The online drugs and medical services startup is reportedly raising Rs 2,400 crore in fresh funds at a 90 percent markdown to it previous valuation

Varsha Meghani
Published: Jul 11, 2023 03:00:07 PM IST
Updated: Jul 11, 2023 04:23:12 PM IST

What went wrong at PharmEasy and can it find a cure?The health care market in India is growing. The pharmaceutical sector is expected to grow at a CAGR of 37 percent between 2020 and 2025 to reach $50 billion, as per CARE Ratings. Image: Shutterstock

If PharmEasy’s reported Rs 2,400 crore rights issue plays out over the next few weeks, it would have taken less than two years for the online pharmacy’s valuation to plummet from its peak of $5.5 billion in October 2021 to around $600 million. That’s a 90 percent markdown.
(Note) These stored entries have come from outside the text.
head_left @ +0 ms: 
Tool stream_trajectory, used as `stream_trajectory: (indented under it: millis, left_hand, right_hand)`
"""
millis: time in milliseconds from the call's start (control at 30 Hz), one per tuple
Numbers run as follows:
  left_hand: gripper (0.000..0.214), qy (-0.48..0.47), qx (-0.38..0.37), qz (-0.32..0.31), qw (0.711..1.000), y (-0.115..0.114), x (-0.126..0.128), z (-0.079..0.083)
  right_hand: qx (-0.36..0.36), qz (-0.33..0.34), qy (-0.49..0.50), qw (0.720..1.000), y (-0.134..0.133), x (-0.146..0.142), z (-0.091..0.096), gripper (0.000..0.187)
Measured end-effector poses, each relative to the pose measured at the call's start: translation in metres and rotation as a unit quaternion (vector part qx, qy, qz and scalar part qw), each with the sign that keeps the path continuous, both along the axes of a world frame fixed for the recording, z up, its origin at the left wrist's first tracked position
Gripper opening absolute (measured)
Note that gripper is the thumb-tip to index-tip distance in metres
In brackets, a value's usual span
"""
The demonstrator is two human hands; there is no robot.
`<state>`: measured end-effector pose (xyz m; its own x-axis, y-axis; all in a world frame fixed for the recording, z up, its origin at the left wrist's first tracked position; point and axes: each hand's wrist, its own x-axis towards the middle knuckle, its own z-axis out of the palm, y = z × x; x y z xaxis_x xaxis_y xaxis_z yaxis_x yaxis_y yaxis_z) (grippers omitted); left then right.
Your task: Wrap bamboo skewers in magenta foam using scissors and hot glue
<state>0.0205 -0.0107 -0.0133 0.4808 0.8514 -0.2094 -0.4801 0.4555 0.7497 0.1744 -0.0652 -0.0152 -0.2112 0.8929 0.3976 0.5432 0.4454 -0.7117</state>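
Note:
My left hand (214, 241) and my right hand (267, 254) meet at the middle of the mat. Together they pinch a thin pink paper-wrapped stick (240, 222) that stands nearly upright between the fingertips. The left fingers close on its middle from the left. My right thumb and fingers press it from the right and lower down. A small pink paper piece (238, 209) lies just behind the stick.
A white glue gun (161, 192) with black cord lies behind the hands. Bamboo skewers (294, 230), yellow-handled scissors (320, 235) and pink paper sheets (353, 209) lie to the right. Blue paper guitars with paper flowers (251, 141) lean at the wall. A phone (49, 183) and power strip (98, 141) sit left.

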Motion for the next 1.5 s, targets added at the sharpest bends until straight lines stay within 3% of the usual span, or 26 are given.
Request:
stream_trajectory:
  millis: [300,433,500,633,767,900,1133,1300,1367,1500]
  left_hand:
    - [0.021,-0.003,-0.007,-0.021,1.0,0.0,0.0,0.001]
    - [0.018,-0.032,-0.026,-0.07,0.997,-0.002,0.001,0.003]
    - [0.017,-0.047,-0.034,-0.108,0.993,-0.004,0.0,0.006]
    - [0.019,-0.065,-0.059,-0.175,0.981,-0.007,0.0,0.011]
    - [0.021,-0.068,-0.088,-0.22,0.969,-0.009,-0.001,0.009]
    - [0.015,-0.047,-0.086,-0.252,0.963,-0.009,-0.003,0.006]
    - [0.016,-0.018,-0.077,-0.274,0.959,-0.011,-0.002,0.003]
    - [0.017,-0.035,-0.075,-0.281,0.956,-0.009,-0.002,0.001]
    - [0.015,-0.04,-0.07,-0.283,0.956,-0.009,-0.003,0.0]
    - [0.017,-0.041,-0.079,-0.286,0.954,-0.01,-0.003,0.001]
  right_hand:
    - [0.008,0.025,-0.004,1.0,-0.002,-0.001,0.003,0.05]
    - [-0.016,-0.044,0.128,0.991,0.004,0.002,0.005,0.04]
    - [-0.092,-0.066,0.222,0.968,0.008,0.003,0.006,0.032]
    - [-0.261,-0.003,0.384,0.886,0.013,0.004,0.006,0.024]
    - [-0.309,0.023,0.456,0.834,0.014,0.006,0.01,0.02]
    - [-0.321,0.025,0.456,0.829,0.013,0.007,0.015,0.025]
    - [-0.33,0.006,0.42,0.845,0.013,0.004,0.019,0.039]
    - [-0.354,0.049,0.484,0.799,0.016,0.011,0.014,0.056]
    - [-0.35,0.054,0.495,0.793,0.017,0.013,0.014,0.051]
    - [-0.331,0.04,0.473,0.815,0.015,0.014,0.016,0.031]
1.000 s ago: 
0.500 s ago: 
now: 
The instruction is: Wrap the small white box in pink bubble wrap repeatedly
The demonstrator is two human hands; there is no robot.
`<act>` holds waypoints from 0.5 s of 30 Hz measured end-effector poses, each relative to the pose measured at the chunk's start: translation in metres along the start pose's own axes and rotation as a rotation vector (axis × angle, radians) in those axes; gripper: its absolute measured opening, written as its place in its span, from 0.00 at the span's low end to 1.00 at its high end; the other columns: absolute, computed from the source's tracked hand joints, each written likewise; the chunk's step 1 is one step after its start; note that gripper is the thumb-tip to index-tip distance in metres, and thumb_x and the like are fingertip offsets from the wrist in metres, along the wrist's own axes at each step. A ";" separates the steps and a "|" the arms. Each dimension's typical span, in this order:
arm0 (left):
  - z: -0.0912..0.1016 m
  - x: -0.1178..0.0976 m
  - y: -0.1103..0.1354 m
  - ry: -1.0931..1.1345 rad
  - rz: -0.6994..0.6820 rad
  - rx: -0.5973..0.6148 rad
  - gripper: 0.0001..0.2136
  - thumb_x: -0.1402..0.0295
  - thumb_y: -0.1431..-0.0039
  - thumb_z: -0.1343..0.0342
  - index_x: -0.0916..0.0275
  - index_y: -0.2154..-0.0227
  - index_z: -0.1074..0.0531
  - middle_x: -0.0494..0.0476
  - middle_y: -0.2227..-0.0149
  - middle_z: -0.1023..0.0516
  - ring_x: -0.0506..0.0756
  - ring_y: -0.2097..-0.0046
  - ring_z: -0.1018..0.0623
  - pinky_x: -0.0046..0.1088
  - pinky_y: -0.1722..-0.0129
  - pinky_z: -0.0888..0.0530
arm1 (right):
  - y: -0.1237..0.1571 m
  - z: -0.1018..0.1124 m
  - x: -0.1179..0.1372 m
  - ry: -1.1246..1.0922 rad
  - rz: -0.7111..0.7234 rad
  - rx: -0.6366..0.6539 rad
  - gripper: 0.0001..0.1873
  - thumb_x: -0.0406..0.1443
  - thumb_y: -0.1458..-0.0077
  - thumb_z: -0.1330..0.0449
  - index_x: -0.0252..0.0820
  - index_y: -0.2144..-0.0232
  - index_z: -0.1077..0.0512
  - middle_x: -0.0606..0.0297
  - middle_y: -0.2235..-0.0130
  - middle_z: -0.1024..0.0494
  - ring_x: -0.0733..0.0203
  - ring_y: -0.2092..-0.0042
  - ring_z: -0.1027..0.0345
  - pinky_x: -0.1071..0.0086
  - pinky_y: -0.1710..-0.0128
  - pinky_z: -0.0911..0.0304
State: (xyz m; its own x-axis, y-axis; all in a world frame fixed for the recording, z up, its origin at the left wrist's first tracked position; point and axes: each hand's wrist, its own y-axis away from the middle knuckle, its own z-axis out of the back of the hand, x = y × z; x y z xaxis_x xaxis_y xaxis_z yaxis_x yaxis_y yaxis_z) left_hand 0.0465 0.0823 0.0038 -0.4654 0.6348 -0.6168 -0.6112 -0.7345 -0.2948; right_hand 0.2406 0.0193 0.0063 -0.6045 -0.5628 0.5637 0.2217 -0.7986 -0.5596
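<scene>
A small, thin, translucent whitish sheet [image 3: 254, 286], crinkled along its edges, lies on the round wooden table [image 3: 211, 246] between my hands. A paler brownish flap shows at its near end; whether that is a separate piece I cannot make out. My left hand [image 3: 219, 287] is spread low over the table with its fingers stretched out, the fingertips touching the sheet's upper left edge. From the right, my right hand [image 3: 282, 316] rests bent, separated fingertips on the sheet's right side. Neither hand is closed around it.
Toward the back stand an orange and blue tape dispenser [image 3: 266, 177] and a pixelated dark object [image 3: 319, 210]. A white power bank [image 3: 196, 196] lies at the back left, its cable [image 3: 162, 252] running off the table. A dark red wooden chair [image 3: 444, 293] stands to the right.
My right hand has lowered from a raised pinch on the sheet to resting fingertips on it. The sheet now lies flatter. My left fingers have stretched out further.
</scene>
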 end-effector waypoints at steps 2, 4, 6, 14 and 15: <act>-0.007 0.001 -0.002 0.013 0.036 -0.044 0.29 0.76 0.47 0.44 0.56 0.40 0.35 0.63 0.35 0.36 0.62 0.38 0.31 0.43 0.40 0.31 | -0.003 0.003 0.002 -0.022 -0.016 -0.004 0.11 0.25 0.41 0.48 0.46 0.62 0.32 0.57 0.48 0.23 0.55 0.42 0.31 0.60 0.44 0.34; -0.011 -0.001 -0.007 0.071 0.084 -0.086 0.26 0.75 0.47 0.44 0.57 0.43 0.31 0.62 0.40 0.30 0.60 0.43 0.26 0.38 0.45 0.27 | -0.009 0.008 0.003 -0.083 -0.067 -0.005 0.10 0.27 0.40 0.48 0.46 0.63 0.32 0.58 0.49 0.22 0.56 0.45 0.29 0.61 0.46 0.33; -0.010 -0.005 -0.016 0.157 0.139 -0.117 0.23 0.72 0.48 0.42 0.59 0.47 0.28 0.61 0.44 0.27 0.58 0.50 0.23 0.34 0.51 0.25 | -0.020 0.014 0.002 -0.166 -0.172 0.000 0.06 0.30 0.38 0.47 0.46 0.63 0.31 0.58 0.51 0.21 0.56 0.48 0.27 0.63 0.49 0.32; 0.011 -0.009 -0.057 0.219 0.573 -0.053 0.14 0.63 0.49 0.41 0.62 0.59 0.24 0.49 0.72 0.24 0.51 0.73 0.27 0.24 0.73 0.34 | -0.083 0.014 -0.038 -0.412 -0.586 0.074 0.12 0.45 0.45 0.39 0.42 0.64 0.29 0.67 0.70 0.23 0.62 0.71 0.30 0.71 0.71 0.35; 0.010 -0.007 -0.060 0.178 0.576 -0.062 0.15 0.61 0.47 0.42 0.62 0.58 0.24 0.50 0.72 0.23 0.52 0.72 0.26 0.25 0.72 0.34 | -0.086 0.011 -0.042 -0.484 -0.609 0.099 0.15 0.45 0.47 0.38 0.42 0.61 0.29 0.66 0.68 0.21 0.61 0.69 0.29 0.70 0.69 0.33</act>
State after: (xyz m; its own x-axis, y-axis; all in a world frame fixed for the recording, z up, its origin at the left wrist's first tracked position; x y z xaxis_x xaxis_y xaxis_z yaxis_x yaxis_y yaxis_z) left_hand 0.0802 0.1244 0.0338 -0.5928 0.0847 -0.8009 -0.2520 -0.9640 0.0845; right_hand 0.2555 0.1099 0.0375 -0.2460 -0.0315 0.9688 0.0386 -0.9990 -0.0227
Mumbai-based PharmEasy was once the largest online drugs and medical services platform in India. Backed by top investors like Temasek, TPG Growth, Prosus (formerly Naspers), Facebook co-founder Eduardo Saverin’s B Capital and Nandan Nilekani’s Fundamentum Partnership, among others, it raised a total investment of $1.2 billion across 16 funding rounds since its launch in 2014. It even bought Thyrocare Technologies, a profitable testing and diagnostics chain, in June 2021. Although PharmEasy paid a premium for it, the deal made sense at the time. It would help the online pharmacy move from peddling low-margin drugs to selling high-margin testing services.

Besides, the health care market in India is growing. The pharmaceutical sector is expected to grow at a CAGR of 37 percent between 2020 and 2025 to reach $50 billion, as per CARE Ratings.

So how did PharmEasy get here, from its vantage point? And can it recover?

“The business was doomed from Day 1,” says a former employee speaking to Forbes India on the condition of anonymity. That’s because of the nature of the business.

Consider this: India’s pharma market is dominated by branded generics. There are around 200,000 brands in the country, constituting 75 percent of the $1 trillion pharma market, according to IMS. Patented drugs constitute just 7 percent of the market, while the remaining 18 percent comprises generics. India’s retail and distribution space is fragmented with over 600,000 retailers and 60,000 wholesale distributors. Plus, the government regulates the prices of medicines in India. Not only does the maximum retail price (MRP) of medicines have to be approved by the National Pharmaceutical Pricing Authority (NPPA), the government body in charge, but margins for each of the pharma supply chain players are largely fixed. Retail pharmacies have 20 percent margins, distributors have 10 percent, and cost and freight (C&F) have 4 percent margins.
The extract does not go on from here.